IEEE Transactions on Automatic Control, Vol.66, No.2, 773-780, 2021
A Novel Set-Theoretic Interval Observer for Discrete Linear Time-Invariant Systems
This article proposes a novel robust state estimation method for discrete linear time-invariant systems by using the positive system theory and the set theory to overcome the disadvantages of interval observers and set-valued observers to finally achieve an expected balance between computational complexity and robust state estimation conservatism. The proposed method first transforms the system into an equivalent system with its system matrix in the canonical companion form. Then, based on this canonical companion form, we partition the equivalent system into two subsystems, where the first subsystem owns a nonnegative subsystem matrix and the second subsystem has a subsystem matrix including possible negative elements of the system matrix of the equivalent system.
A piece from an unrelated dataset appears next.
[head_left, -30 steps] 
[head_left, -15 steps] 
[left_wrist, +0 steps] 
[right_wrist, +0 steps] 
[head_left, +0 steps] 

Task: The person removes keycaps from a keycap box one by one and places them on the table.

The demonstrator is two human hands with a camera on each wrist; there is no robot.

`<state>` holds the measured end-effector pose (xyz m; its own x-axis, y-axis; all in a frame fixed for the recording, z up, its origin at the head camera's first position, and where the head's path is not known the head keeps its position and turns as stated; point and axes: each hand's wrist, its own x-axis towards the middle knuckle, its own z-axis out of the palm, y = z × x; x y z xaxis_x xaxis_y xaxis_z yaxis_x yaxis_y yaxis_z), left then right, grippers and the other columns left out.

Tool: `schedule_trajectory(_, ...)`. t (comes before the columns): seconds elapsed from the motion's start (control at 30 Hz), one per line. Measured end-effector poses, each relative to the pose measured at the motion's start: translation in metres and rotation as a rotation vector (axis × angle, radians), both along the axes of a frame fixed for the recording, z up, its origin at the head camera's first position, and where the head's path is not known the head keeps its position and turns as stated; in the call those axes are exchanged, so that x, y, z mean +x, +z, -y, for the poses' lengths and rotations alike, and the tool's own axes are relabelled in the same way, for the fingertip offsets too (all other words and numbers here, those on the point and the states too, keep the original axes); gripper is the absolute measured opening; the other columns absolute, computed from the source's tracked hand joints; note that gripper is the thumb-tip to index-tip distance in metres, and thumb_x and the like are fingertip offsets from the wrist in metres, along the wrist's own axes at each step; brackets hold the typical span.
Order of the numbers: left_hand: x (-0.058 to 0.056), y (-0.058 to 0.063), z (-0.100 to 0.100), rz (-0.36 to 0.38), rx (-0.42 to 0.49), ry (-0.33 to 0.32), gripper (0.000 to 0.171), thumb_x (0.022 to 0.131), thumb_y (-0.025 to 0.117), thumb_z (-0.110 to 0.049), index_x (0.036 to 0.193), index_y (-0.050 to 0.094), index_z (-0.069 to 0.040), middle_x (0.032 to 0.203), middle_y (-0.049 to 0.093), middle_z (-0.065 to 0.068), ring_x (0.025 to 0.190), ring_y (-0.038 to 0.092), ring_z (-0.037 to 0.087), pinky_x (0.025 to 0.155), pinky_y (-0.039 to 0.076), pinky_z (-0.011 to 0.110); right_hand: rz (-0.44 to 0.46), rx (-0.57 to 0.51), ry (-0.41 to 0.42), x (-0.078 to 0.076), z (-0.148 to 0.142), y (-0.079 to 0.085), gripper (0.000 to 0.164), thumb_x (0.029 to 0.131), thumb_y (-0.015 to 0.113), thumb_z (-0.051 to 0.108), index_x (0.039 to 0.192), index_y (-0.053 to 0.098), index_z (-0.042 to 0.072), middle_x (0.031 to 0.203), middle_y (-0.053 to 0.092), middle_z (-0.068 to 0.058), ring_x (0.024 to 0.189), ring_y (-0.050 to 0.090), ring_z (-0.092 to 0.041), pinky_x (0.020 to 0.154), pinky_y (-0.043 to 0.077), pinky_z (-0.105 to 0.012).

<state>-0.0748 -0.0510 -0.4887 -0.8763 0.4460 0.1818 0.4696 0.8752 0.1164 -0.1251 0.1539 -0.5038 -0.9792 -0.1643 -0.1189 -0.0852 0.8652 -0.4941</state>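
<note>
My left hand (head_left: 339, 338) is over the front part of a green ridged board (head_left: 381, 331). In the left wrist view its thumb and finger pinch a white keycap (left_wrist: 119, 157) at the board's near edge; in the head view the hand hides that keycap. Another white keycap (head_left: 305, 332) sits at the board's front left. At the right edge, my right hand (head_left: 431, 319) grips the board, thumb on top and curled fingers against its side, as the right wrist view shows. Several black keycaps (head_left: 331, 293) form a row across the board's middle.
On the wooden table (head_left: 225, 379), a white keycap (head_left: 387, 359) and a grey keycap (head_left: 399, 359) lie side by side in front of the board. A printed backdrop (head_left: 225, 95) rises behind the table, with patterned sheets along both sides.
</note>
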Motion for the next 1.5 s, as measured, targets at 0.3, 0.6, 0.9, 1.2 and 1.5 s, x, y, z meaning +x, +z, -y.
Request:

In this way, the design of interval observers is divided into two steps. The first step is to design an interval observer for the first subsystem based on the positive system theory. The second step is to design a zonotopic set-valued observer for the second subsystem based on the set theory. Consequently, a so-called set-theoretic interval observer (SIO) of the whole system can be synthesized by integrating the interval estimations and set-valued estimations of the two subsystems together. At the end, a numerical system is used to illustrate the effectiveness of the proposed SIO.